● **Your objective**
Type out the complete listing below word for word, without its pictures.

● **Material provided**

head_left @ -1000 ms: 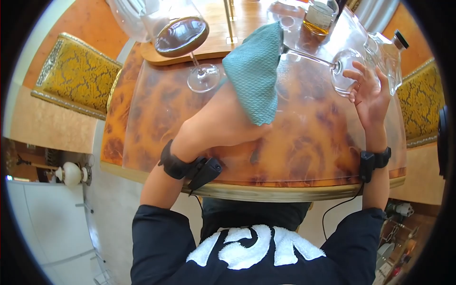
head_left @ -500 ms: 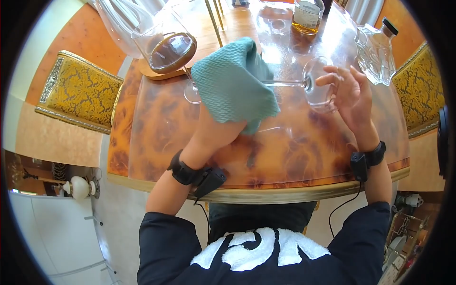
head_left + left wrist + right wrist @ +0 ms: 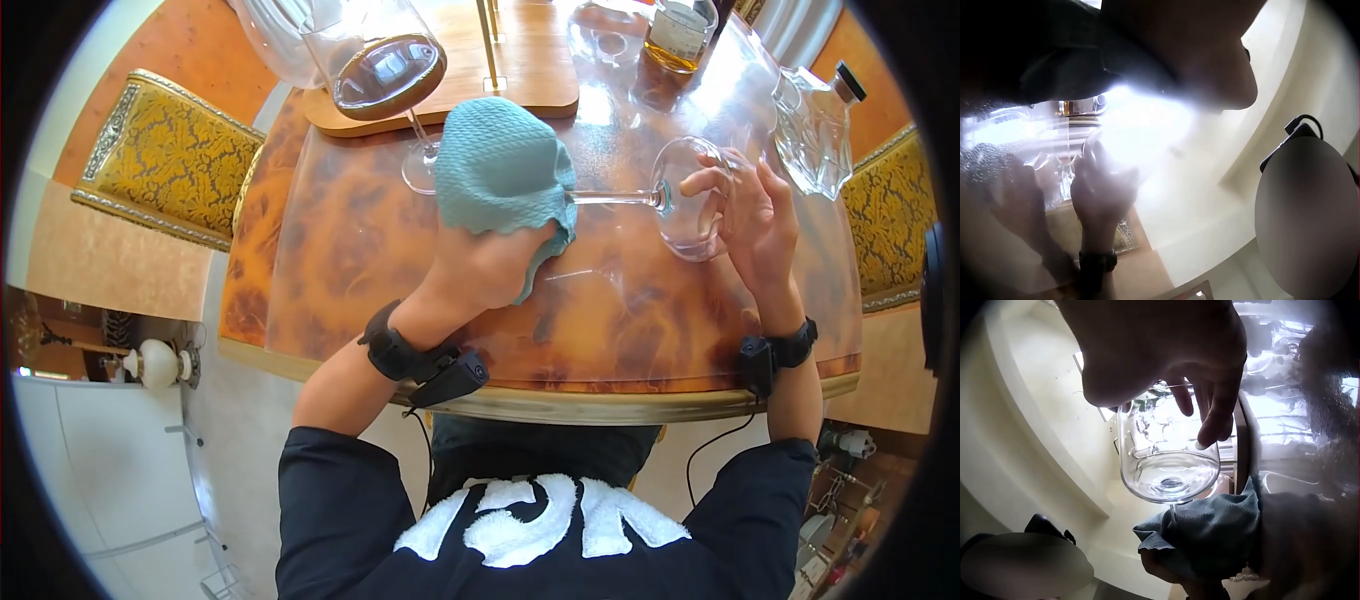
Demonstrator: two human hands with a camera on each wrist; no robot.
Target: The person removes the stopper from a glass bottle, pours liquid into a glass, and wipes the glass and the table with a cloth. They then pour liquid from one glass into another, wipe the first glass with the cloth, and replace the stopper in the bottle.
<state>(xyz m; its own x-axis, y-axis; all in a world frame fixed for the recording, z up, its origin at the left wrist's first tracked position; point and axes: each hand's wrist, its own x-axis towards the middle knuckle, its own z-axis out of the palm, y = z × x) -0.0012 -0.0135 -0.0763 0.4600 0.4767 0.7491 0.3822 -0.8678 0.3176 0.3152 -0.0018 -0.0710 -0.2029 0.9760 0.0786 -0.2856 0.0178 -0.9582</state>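
A filled glass and decanter are flanking the empty wineglass, lying sideways over the counter, bowl rightward; right hand is gripping its bowl, left hand clutching the cloth around its foot.

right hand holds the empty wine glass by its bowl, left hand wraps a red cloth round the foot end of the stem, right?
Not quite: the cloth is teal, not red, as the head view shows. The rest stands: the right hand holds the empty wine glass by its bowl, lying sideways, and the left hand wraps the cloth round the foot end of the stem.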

● **Response to this task**
head_left @ -1000 ms: 
head_left @ -500 ms: 
head_left + left wrist + right wrist @ +0 ms: 
Demonstrator: two human hands with a camera on each wrist; no robot.
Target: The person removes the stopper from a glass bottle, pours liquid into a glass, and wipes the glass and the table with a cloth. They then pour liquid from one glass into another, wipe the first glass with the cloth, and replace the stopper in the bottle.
<state>(xyz m; its own x-axis, y-axis; all in a world frame fixed for the recording, z up, its origin at the left wrist's first tracked position; point and axes: each hand's wrist, its own x-axis towards the middle knuckle, its own z-axis out of the palm, y = z × x) -0.0012 -0.0135 -0.0763 0.4600 0.4767 0.7491 0.3822 -0.8678 0.3176 0.3152 -0.0018 -0.0710 -0.2029 0.9760 0.0786 -0.2856 0.0178 -0.9582</state>
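A filled glass and decanter are flanking the empty wineglass, lying sideways over the counter, bowl rightward; right hand is gripping its bowl, left hand clutching the cloth around its foot.

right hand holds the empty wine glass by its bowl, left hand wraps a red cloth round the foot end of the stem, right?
Not quite: the cloth is teal, not red, as the head view shows. The rest stands: the right hand holds the empty wine glass by its bowl, lying sideways, and the left hand wraps the cloth round the foot end of the stem.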

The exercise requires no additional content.